Виконтесса еще долго сидела в кресле, держа перед глазами книгу, но не понимала ни строчки. Мысли ее были далеко отсюда. Рассказ графа Сергея взволновал ее глубже, чем она думала.

«Ростопчин, которого ненавидела вся Москва за пожар, за афишки, за казнь Верещагина и за многое другое, умер как святой мученик! – Елена была одновременно поражена и уязвлена. – Не иначе, Лиза, его “ангельчик”, любовью и молитвами избавила отца от адова пламени и унесла за собой на небо». Виконтесса вспомнила, как бывший губернатор подходил к ней в салоне мадам Свечиной, чтобы попросить прощения. «Что ж, Федор Васильевич, я вас прощаю…» – прошептала она, и в тот же миг ей сделалось нехорошо. Ведь так, чего доброго, недолго простить всех своих врагов! «Нет, не за тем я еду в Россию!» – выговорила себе Елена и вдруг почувствовала, как кто-то тронул ее за ногу. Виконтесса содрогнулась, но в следующий миг уже взяла Лучинку в ладонь, без всякой брезгливости.

– Вот непослушная девчонка! – с усмешкой произнесла Елена вслух, сама не зная, упрекает она Майтрейи или змейку.

В ответ Лучинка ласково обвилась вокруг ее запястья.

Глава четвертая,

в которой давняя тайна покупается на вес бриллиантов

Князь Павел Васильевич Головин настолько прикипел душой к Туманному Альбиону, что никакие силы не могли заставить его вернуться на родину. Даже смерть отца и просьба матери помочь ей продать родовое поместье на Псковщине не тронули сердца этого уже изрядно поблекшего денди. Нельзя было и предполагать, что в неприступной крепости вдруг образуется брешь! А пробил ее один уклончивый намек, случайно оброненная фраза… Но исходила она не от какого-нибудь светского пустозвона и проныры, а от самого Христофора Ливена, русского посланника при английском дворе. Именно он шепнул князю на ухо во время конной прогулки: «Кое-кто в Петербурге хотел бы видеть вас при новом правлении в Сенате». Этого оказалось достаточно, чтобы на следующий день князь Павел объявил жене и дочери:

– Пора ехать в Россию!

– Если это шутка, дорогой, то неуместная, – нахмурилась княгиня Ольга Григорьевна. Каждый год муж исправно обещал, что они поедут домой, но поездка по той или иной причине столь же исправно откладывалась. Пятнадцать лет княгиня не видела своих престарелых родителей, живущих в Твери, а старики писали в Лондон слезные письма, горюя о том, что умрут, не повидав внучку Танюшу.

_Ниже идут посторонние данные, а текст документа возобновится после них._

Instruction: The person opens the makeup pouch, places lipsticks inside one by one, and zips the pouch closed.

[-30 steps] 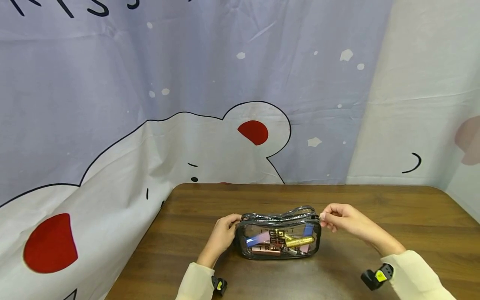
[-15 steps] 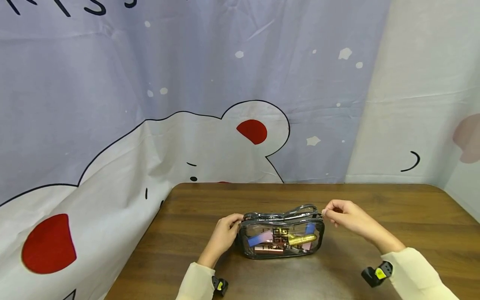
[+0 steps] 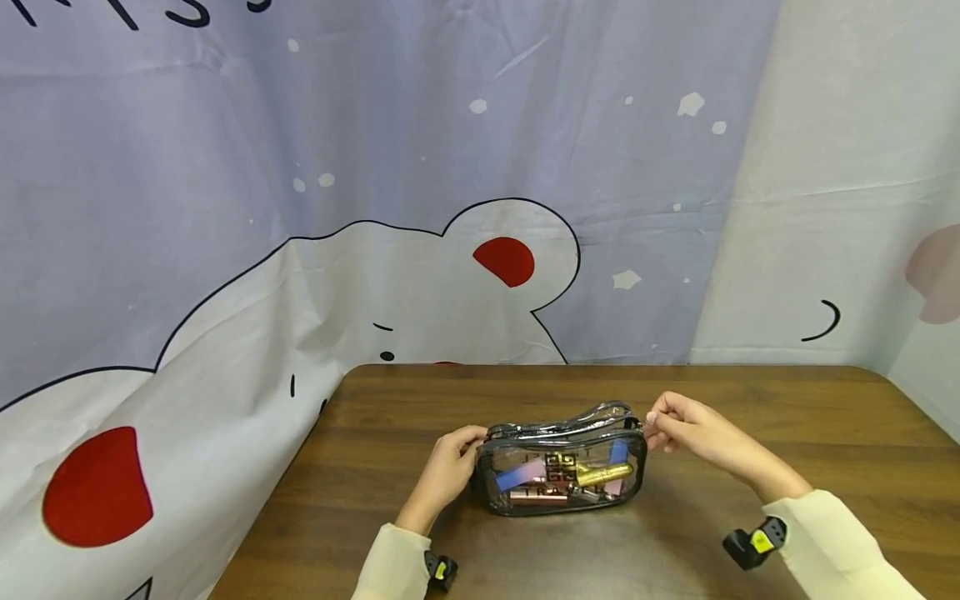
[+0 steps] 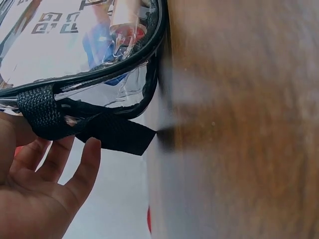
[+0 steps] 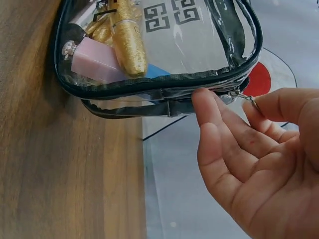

Татьяна имела самое смутное представление о своей родине, поэтому не знала, радоваться ей или огорчаться решению отца. Ее английская бонна всегда с ужасом вспоминала Петербург, говорила, что там смертельно холодно зимой, а летом грязно, душно и сыро, как в склепе. «И по улицам вшивые мужики выгуливают вшивых медведей!» – добавляла она с брезгливой гримасой. Совсем другие речи вела Дарья Ливен, супруга посланника. «Не понимаю, почему отец не учит тебя русскому языку, – возмущалась она, – ведь рано или поздно вы вернетесь в Россию. Стоит тебе там немного пожить, и уже не захочется никакой Европы. Спорить не стану, здесь намного чище… Чисто, как в спальне старой добродетельной мисс… И так же, деточка моя, отчаянно скучно!»